Public Health Service
Food and Drug Administration 9200 Corporate Boulevard Rockville MD 20850
Torbot Group, Incorporated Mr. Greg Johnson General Manager Jobskin Division 653 Miami Street Toledo, Ohio 43605
OCT 1 8 2006
Re: K061411
Trade/Device Name: Torbot Vascular Compression Garment Regulation Number: 880.5780 Regulation Name: Medical Support Stocking Regulatory Class: II Product Code: DWL Dated: August 14, 2006 Received: August 14, 2006
Dear Mr.

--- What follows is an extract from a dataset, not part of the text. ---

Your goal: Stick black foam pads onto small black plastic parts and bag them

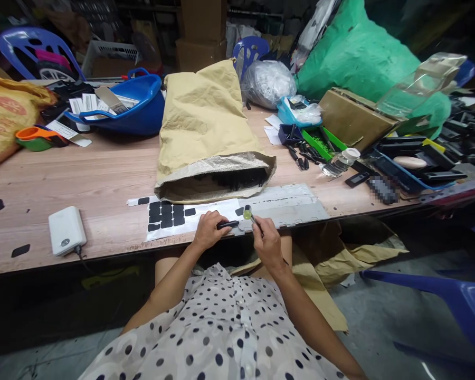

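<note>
My left hand [210,230] is closed on a slim black piece [228,224], pressing it down at the table's front edge. My right hand [268,244] grips a small mallet [247,212] by its thin handle, with the yellowish head raised just past the end of the black piece. Beside my left hand lies a white sheet [198,224] bearing several black rounded stickers [166,215]. A flat grey plate [293,203] extends to the right under the work. Just beyond, a tan paper sack [209,116] lies with its mouth towards me and dark items inside.
A white power bank [67,231] with a cable sits at left. Further back are a blue basin [142,103] and a yellow sack [8,121]. At right stand a green tray [324,142], a clear bottle [340,162] and a blue tray [399,171] of black parts.
</note>
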The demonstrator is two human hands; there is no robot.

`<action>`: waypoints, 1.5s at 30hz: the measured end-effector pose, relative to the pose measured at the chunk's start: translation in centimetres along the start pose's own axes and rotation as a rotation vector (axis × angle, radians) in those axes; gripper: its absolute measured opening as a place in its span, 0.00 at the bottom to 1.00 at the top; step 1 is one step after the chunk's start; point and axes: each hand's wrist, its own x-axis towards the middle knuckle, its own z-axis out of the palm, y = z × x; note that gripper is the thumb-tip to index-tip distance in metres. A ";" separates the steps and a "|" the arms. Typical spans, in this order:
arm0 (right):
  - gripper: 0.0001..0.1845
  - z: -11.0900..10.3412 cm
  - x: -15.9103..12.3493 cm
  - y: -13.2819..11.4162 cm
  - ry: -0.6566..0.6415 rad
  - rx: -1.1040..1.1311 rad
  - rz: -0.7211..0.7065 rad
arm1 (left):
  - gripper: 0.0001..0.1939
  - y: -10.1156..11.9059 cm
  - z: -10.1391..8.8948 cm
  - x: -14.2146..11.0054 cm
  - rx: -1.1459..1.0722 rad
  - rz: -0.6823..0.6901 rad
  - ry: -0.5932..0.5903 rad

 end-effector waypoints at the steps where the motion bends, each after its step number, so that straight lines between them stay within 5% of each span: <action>1: 0.19 -0.1 -0.4 -0.6 -0.025 0.051 -0.012 | 0.06 0.0 0.0 0.0 -0.009 -0.007 -0.002; 11: 0.21 -0.7 -1.1 -3.8 -0.100 0.079 -0.090 | 0.04 0.5 -0.1 0.0 -0.036 -0.053 0.005; 27: 0.21 -0.4 -1.4 -2.4 -0.118 0.068 -0.024 | 0.04 0.5 0.0 0.0 -0.035 -0.037 0.007; 36: 0.17 -0.7 1.8 1.6 -0.012 -0.266 0.075 | 0.04 0.4 -0.1 -0.1 -0.044 -0.022 -0.011; 45: 0.18 1.8 3.1 4.6 0.060 -0.511 0.047 | 0.09 -0.1 0.0 -0.4 -0.054 0.011 -0.033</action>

Johnson:
We have reviewed your Section 510(k) premarket notification of intent to market the device referenced above and have determined the device is substantially equivalent (for the indications for use stated in the enclosure) to legally marketed predicate devices marketed in interstate commerce prior to May 28, 1976, the enactment date of the Medical Device Amendments, or to devices that have been reclassified in accordance with the provisions of the Federal Food, Drug, and Cosmetic Act (Act) that do not require approval of a premarket approval application (PMA). You may, therefore, market the device, subject to the general controls provisions of the Act. The general controls provisions of the Act include requirements for annual registration, listing of devices, good manufacturing practice, labeling, and prohibitions against misbranding and adulteration.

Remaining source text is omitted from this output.